In my book, we were 5 for 5 there:
  1. The big debate was "move the island physically" or "move the island in time?" Or both? I'm not sure we got a definitive answer here, which was okay and gives us much more to ponder. But the island is indeed "gone" from the "helicopter crash survivors on the raft" timeline. It was there, then there was a flash of light, and then POOF! it was gone. Along with the secondary island, the Hydra station. The producers like to use a "code phrase" to represent the plot development of the finale. Last year, the flash forward was referred to as the "snake in the mailbox." That was metaphorical, but this year's code, "frozen donkey wheel," was actually literal. How did the island "move?" We're not sure of all the specifics, but it was instigated by Ben, in an icy basement of the Orchid station, actually spinning a "frozen donkey wheel."
  2. After lots of running around the jungle and helicopter flights, the O6 were all together and ready to be "rescued." For a while Thursday, I was actually suspecting that one of the big reveals would be that the show was playing with us with regard to the timeline on the rescue.
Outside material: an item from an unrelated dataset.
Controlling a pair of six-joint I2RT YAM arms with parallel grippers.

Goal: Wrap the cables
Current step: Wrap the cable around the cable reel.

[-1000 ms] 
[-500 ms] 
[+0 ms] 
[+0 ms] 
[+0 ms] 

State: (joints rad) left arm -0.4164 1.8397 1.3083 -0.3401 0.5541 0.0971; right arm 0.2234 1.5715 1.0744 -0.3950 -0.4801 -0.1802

We were all anticipating that the resolution to the "Keamy on a killing spree/bomb on the freighter" situations would end with the O6 getting together for rescue. I thought that the show might tease this, but that more would actually happen on the show for another year or so before the O6 wound up together and rescued. Alas, that theory was wrong and they did find their way off the island and ready to get back to civilization, press conferences, drunken binges, ghost chess, hauntings, assassinations, trials, corporate takeovers and other fun stuff.
  3. Somehow, spinning the frozen donkey wheel not only "moved" the island, it got Ben off the island, too. He appeared exactly as he did just prior to waking up in The Sahara in "The Shape of Things to Come," complete with Dharma parka and cut arm. (Though we're never exactly sure of the "whens" on this show, it appears Ben popped up in the desert and made his way to Tunisia about 10 months after he turned the frozen donkey wheel). But Ben warned of a price to be paid for moving the island. Supposedly, the person who moves the island has to "leave" and "never return."
  4. The island disappeared. The freighter blew up and sank. The O6 agreed to a lie and cover story.
  5. The Others appear out of the jungle, at the copter, and engage Keamy and the commandos in a fight. Between the Others and Keamy's amusing game of hacky-sack with a live grenade, the mercs are all put down. Keamy and Sayid engage in one the best TV fistfights I've ever seen, and he's finally shot by Alpert. (Of course, he wasn't quite dead yet, and managed to get to the Orchid, where he's *finally* killed by a momentarily bloodthirsty Ben).
So the plot mechanics all worked out and connected most of the dots, and did so in an engaging and propelling fashion. Then, of course, there was the end. Crazy, fucked up Grizzly Jack going back to the Hoffs/Drawlar funeral home to see the man in the coffin. The man in the coffin was Jeremy Bentham. And someone named "Jeremy Bentham" had talked members of the O6 in an attempt to get them back to the island. This Mr. Bentham had also died under mysterious circumstances, which was ruled a suicide, in his apartment. While Jack is there, Ben appears. Jack tells Ben he got a visit from Bentham, who told him some "very bad things" happened once Jack left the island, and that it was Jack's fault for leaving. Ben knows Jack has been riding planes, hoping they crash and that he can get back to the island. But Ben tells Jack he can't go back to the island alone: "all of you have to go back." Including the dead man in the coffin, Jeremy Bentham, who is revealed as John Locke. Dun-Dun-DUN!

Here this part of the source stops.